Michael whipped around, startled by the sound. When he saw it was me, his face – pastier than ever in the fluorescent lights – relaxed. He leaned over and opened the door.
"Hop in," he said cheerfully. "Boy, you don't know how glad I am to see you in one piece."
"Yeah?" I slid into the front passenger seat, then slammed the door closed after I'd tucked my feet in. "Well, me too. Happy to be in one piece, I mean. Ha ha."
"Ha ha." Michael's laugh, rather than being sarcastic, as mine had been, was nervous. Or at least I chose to think so.
"Well," he said as we sat there in front of the supermarket, the motor running. "You want me to take you, um, home?"
"No." I turned my head to look at him.
You might be wondering what I was thinking at a moment like that. I mean, what goes through a person's head when they know they're about to do something that could result in another person's death?
Well, I'll tell you. Not a whole heck of a lot. I was thinking that Michael's rental car smelled funny. I was wondering if the last person who had used it had spilled cologne in it, or something.
Then I realized the smell of cologne was coming from Michael himself. He had apparently splashed on a little Carolina Herrera For Men before coming to get me. How flattering.
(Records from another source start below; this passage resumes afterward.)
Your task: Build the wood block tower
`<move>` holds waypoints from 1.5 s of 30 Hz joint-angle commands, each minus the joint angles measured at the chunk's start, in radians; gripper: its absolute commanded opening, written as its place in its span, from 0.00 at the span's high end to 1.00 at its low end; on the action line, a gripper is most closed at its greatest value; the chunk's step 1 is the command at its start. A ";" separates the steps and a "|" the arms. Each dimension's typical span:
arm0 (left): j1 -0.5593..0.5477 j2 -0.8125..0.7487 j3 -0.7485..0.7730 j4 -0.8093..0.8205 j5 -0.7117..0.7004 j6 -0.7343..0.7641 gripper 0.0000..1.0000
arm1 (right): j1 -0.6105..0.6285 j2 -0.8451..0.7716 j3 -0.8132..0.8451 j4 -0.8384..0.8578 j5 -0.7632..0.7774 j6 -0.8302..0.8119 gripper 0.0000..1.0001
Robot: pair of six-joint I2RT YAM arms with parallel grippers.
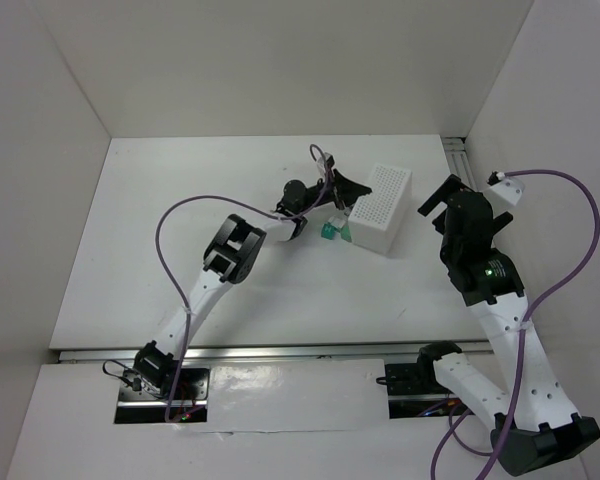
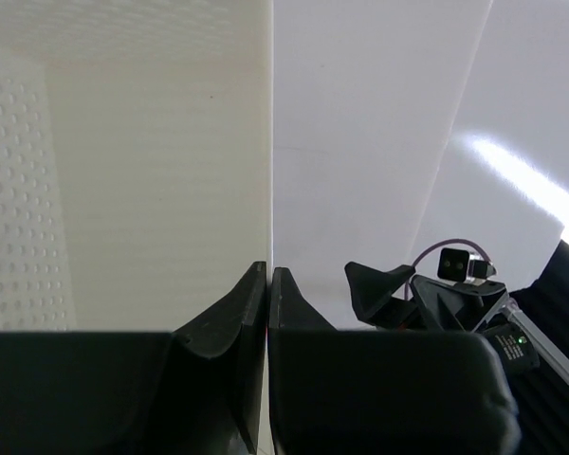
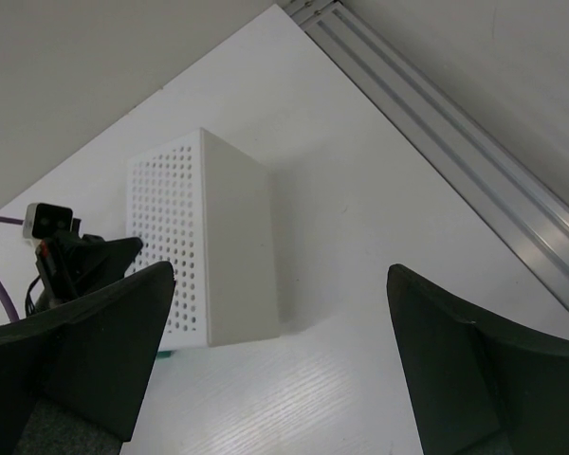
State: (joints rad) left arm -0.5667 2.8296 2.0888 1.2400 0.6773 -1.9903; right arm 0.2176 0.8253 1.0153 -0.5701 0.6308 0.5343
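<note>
The teal-green cube (image 1: 329,231) lies on the table against the near left corner of the white perforated tray (image 1: 380,207). A sliver of it shows under the tray in the right wrist view (image 3: 163,354). The white cube and the tan cylinder are not visible. My left gripper (image 1: 352,190) is at the tray's left edge. In the left wrist view it (image 2: 268,270) is shut, with the tray's thin wall (image 2: 152,171) running down between the fingertips. My right gripper (image 1: 435,200) is open and empty to the right of the tray (image 3: 209,246), with the fingers wide apart (image 3: 280,360).
The tray stands tipped, its perforated face upward. An aluminium rail (image 1: 458,150) runs along the table's right edge, and white walls enclose the back and sides. The right gripper's fingers show in the left wrist view (image 2: 398,284).
</note>
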 commanded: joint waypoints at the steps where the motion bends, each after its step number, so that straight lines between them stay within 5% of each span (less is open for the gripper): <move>1: -0.031 -0.012 0.080 0.383 -0.005 -0.314 1.00 | -0.004 0.000 0.043 -0.005 0.001 0.007 0.00; 4: -0.042 -0.035 0.140 0.314 0.057 -0.279 1.00 | -0.004 0.009 0.043 -0.005 0.001 -0.002 0.00; 15: -0.006 -0.353 -0.017 0.042 0.309 -0.011 1.00 | -0.004 -0.011 0.043 -0.014 0.010 -0.011 0.00; 19: 0.086 -0.590 -0.165 -0.583 0.464 0.497 1.00 | -0.004 -0.020 0.043 -0.028 0.021 -0.046 0.00; 20: 0.134 -0.628 -0.165 -0.750 0.450 0.756 1.00 | -0.004 -0.020 0.034 -0.016 0.021 -0.046 0.00; 21: 0.158 -0.657 -0.156 -1.056 0.432 0.877 1.00 | -0.004 -0.020 0.034 -0.016 0.021 -0.046 0.00; 22: 0.203 -0.708 -0.156 -1.177 0.359 1.054 1.00 | -0.004 -0.020 0.002 0.031 -0.009 -0.063 0.00; 26: 0.287 -0.786 -0.156 -1.517 0.176 1.321 1.00 | -0.004 0.021 -0.035 0.094 -0.078 -0.074 0.00; 31: 0.405 -0.840 -0.136 -1.800 -0.212 1.522 1.00 | -0.004 0.167 -0.026 0.104 -0.193 -0.074 0.00; 36: 0.442 -0.880 -0.200 -1.863 -0.688 1.610 1.00 | -0.004 0.325 -0.017 0.139 -0.331 -0.094 0.00; 45: 0.471 -0.845 -0.213 -1.849 -1.088 1.674 1.00 | -0.004 0.495 0.002 0.180 -0.425 -0.076 0.00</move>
State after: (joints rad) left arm -0.1097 2.0289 1.8584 -0.6525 -0.2096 -0.3820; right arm 0.2176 1.3022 0.9909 -0.4755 0.2508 0.4553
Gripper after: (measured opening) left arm 0.149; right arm 1.000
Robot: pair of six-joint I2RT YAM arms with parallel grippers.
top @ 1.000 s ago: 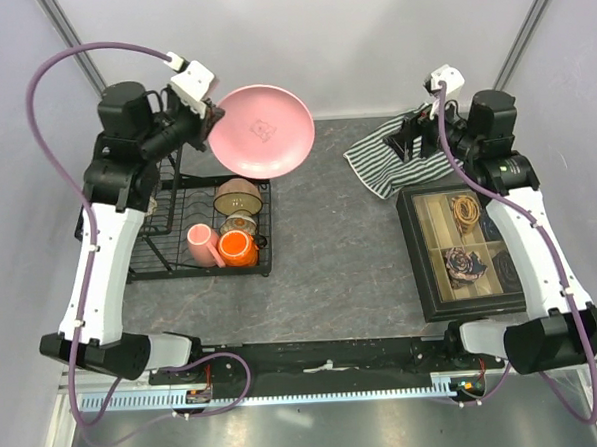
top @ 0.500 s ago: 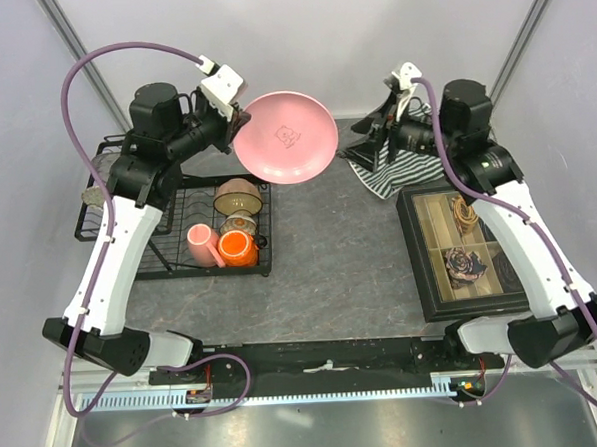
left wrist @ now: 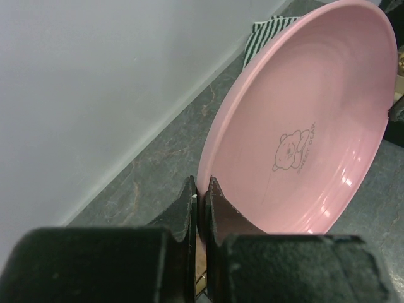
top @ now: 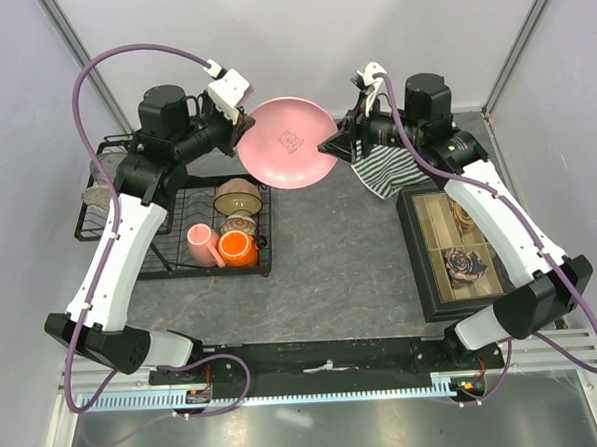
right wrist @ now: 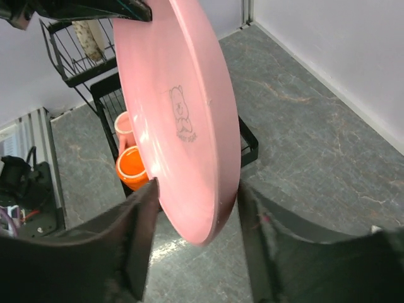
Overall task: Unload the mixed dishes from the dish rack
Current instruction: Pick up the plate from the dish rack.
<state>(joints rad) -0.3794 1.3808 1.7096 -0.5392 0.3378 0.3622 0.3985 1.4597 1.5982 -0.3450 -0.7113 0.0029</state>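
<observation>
Although the pink round plate is already out of the rack, we judge the unloading barely begun. Nearest us on the left, the dish rack holds the pink mug and the orange mug side by side at its near edge. The small floral bowl is just behind them and the tan-brown bowl behind that. What looks like the small patterned oval dish stands in the taller basket section at far left. On the right lies the dark compartmented box, with a striped cloth beyond it. Farther back, in the air between the arms, the plate is tilted on edge. The left gripper is clamped on its left rim, and the right gripper has its jaws apart, straddling the opposite rim; whether they touch it we cannot tell. We read this as a handover midway, with nothing set down yet. Against half a second ago, the right gripper has swung left from over the cloth to meet the plate, while the rack's contents have not moved.
</observation>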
"I have an idea," I said, as if I had only just then thought of it. "Let's go to the Point."
Michael's hands fell off the steering wheel. He hurried to right them, placing them at two and four o'clock, like the good driver he was.
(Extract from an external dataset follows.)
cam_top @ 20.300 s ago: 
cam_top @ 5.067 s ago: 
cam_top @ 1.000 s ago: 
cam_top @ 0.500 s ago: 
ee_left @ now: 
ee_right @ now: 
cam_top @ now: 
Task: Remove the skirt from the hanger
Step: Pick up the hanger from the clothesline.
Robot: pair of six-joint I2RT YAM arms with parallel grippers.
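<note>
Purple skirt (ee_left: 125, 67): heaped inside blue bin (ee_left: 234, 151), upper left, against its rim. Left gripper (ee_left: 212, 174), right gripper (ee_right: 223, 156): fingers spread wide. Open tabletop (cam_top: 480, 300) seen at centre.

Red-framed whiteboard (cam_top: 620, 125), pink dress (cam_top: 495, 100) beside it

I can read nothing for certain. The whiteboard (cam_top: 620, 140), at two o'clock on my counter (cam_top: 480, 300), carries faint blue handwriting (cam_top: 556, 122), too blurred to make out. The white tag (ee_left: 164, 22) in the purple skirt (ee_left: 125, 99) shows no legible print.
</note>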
"I beg your pardon?" he said.
"The Point." I thought maybe I wasn't being alluring enough, or something. So I reached over and laid a hand on his arm. He was wearing a suede jacket. Beneath my fingertips, the suede felt very soft, and beneath the suede, Michael's bicep was as hard and as round as Dopey's had looked.
"You know," I said. "For the view. It's a beautiful night."
Michael wasted no more time. He put the car in gear and began pulling out from the parking lot before I even had time to remove my hand.
"Great," he said. His voice was maybe a little uneven, so he cleared his throat, and said, with a little more dignity, "I mean, that sounds all right."
A few seconds later, we were cruising along the Pacific Coast Highway. It was only ten o'clock or so, but there weren't many other cars on the road. It was, after all, a weeknight. I wondered if Michael's mother, before he'd left the house, had told him to be home at a certain time. I wondered if, when he didn't come home by curfew, she'd worry. How long, I wondered, would she wait before calling the police? The hospital emergency rooms?
"So nobody," Michael said as he drove, "was really hurt, right? In the accident?"